PROBLEM TO WORK ON
The records follow. Print, word for word, the first line through the "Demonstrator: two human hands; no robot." line.

(Data items)
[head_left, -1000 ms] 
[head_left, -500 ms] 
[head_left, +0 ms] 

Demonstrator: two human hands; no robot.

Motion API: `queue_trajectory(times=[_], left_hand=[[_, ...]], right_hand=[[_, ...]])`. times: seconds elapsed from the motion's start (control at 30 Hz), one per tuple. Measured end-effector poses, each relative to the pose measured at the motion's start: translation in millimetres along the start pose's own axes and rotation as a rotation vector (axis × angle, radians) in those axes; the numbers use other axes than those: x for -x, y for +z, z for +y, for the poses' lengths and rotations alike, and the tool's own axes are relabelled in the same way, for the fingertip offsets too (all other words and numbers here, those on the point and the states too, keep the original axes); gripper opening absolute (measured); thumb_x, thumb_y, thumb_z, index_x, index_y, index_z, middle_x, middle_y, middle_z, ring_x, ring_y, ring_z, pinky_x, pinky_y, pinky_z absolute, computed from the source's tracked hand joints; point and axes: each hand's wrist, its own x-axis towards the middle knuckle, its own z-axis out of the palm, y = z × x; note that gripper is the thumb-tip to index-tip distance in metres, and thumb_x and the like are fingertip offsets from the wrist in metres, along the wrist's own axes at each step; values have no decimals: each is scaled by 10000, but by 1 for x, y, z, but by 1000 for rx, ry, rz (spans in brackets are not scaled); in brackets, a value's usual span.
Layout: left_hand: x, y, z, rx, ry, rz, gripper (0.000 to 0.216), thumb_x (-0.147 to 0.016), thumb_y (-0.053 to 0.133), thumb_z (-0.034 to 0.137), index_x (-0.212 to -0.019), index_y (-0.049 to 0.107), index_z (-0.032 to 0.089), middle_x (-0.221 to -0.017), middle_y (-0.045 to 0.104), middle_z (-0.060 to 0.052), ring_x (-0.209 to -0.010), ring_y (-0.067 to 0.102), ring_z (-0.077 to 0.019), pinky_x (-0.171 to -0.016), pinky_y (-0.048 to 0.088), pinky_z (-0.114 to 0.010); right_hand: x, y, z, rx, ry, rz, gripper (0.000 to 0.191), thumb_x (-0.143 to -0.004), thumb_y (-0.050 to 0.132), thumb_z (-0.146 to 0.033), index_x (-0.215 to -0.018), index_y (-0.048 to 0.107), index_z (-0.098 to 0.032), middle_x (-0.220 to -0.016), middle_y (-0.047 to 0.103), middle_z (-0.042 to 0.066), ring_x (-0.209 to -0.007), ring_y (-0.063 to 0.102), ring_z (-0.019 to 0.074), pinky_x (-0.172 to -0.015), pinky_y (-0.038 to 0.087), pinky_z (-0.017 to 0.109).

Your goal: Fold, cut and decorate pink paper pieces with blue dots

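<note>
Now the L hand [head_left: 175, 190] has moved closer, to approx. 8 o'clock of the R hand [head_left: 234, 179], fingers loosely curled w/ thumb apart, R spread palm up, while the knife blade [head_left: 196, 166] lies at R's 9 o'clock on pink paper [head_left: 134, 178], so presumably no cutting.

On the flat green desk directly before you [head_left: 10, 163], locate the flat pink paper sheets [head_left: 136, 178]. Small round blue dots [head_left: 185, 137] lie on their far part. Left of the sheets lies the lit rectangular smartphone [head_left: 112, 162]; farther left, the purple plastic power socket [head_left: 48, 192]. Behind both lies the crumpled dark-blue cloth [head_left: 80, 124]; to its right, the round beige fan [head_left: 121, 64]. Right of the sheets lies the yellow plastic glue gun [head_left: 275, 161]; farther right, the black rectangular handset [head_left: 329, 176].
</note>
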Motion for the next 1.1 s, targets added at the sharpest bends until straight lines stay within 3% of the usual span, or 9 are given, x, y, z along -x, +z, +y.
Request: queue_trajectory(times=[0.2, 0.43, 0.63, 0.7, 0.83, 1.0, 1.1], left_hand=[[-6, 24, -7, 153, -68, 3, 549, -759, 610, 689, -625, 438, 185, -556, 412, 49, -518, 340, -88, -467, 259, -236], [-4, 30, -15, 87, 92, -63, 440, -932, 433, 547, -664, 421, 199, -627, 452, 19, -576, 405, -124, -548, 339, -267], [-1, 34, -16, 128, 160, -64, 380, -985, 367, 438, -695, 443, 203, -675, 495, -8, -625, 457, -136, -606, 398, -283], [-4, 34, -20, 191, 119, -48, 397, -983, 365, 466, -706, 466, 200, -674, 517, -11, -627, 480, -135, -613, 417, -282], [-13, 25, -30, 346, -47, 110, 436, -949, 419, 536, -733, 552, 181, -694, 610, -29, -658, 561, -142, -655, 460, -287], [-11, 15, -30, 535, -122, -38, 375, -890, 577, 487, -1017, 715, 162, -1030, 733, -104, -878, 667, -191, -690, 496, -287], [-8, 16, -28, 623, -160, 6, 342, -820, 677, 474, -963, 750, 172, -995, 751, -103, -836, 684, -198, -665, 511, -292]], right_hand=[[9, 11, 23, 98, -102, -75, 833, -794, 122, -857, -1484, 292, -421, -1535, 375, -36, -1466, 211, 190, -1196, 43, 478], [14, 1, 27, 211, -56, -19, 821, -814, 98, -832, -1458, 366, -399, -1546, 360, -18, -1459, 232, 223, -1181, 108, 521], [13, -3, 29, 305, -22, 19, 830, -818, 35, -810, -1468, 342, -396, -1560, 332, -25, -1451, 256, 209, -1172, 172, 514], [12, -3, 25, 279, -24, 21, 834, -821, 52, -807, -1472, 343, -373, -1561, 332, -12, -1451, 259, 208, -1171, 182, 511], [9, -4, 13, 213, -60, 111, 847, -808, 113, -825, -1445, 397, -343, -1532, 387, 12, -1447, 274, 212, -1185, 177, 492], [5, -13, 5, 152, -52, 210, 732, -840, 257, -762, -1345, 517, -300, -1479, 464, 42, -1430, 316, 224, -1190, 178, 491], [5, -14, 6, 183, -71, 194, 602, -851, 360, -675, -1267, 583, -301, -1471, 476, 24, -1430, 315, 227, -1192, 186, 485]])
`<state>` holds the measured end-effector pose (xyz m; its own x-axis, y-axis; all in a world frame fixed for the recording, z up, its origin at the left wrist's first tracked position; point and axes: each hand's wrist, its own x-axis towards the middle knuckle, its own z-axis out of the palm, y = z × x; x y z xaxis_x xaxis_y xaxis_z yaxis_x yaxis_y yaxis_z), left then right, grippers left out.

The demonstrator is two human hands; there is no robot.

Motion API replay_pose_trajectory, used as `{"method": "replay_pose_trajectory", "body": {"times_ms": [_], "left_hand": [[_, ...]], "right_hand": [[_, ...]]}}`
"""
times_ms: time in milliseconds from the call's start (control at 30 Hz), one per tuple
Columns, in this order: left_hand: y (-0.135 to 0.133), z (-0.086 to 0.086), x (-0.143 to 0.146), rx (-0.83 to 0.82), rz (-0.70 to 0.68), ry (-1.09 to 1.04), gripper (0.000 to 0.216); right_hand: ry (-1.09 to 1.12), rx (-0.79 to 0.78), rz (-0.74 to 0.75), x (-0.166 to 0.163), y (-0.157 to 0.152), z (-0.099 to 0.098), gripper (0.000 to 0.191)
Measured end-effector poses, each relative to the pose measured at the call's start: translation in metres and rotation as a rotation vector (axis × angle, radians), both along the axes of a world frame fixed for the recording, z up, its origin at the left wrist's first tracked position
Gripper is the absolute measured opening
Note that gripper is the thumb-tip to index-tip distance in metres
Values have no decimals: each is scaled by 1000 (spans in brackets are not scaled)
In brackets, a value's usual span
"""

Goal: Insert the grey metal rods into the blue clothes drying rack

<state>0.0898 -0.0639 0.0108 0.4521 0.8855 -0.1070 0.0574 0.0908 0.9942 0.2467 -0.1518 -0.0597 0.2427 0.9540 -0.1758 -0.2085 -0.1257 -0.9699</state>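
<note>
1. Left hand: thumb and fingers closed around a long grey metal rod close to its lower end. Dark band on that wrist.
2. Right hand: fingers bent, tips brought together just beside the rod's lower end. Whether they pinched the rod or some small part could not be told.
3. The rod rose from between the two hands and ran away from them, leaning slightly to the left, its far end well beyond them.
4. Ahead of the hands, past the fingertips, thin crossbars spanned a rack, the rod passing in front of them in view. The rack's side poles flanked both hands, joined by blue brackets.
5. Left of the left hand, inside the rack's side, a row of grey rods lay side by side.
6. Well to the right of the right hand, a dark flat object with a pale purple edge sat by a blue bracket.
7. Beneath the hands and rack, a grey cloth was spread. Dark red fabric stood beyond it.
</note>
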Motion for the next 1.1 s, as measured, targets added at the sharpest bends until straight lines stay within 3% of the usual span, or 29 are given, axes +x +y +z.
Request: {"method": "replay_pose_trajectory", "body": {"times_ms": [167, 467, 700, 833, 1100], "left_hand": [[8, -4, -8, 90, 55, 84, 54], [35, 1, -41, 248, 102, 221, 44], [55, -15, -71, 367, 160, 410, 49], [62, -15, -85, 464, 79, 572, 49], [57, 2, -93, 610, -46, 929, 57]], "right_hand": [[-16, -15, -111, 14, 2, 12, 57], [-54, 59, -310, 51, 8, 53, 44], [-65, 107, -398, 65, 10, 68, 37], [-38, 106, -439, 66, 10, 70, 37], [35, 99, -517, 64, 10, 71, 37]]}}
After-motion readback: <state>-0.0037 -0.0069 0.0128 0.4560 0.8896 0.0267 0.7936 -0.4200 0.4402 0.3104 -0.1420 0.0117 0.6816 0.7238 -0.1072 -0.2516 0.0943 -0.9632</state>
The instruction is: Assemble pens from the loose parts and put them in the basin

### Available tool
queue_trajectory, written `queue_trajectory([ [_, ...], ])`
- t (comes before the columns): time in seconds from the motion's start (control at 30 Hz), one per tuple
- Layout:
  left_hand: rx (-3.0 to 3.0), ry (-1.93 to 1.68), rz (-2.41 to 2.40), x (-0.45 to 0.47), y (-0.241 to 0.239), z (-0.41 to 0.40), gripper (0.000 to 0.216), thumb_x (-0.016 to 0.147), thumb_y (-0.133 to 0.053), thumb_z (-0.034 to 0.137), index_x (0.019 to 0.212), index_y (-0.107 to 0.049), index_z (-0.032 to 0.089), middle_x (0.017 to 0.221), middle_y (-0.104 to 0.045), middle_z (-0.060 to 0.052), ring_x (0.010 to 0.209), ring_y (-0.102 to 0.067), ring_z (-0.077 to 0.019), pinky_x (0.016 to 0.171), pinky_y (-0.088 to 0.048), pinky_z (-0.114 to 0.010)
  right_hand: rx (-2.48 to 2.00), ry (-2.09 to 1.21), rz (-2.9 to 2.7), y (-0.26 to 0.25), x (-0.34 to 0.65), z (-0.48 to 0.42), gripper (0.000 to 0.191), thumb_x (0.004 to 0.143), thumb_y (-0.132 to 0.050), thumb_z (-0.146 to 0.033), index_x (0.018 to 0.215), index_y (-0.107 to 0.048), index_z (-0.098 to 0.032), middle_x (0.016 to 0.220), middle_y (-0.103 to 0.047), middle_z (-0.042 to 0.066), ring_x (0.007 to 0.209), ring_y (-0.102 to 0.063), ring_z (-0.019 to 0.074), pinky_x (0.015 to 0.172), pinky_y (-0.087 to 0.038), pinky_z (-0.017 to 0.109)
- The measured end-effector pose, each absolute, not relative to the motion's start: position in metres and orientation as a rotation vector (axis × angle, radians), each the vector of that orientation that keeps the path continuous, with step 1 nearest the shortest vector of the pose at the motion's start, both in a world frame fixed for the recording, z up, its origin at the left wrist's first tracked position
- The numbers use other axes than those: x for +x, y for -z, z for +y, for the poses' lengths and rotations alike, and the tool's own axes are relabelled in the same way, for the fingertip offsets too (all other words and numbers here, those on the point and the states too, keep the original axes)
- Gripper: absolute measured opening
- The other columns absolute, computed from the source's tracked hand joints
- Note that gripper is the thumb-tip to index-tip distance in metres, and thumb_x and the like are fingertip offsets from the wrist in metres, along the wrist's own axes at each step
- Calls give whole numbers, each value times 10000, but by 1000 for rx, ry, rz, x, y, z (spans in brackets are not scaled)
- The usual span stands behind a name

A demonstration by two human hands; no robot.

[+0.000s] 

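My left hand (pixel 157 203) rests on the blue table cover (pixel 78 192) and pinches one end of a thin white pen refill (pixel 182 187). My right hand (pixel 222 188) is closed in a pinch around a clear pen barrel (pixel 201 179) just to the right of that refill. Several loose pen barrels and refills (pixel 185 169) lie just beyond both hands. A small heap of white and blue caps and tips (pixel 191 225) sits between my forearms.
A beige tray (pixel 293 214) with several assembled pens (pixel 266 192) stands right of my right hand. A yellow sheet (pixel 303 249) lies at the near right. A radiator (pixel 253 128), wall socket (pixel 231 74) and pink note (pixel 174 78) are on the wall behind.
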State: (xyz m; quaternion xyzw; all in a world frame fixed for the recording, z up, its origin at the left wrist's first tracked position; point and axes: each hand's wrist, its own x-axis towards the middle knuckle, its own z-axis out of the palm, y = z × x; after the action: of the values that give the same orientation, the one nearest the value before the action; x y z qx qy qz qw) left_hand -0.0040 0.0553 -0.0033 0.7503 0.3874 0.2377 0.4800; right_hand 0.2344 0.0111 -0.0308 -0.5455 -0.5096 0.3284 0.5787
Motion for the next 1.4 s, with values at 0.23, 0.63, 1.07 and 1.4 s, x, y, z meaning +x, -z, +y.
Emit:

ANSWER BOX
[head_left, -1000 ms] 
[head_left, -500 ms] 
[head_left, +0 ms] 

Demonstrator: two human hands; no robot.

Nothing more is needed to finish the exercise.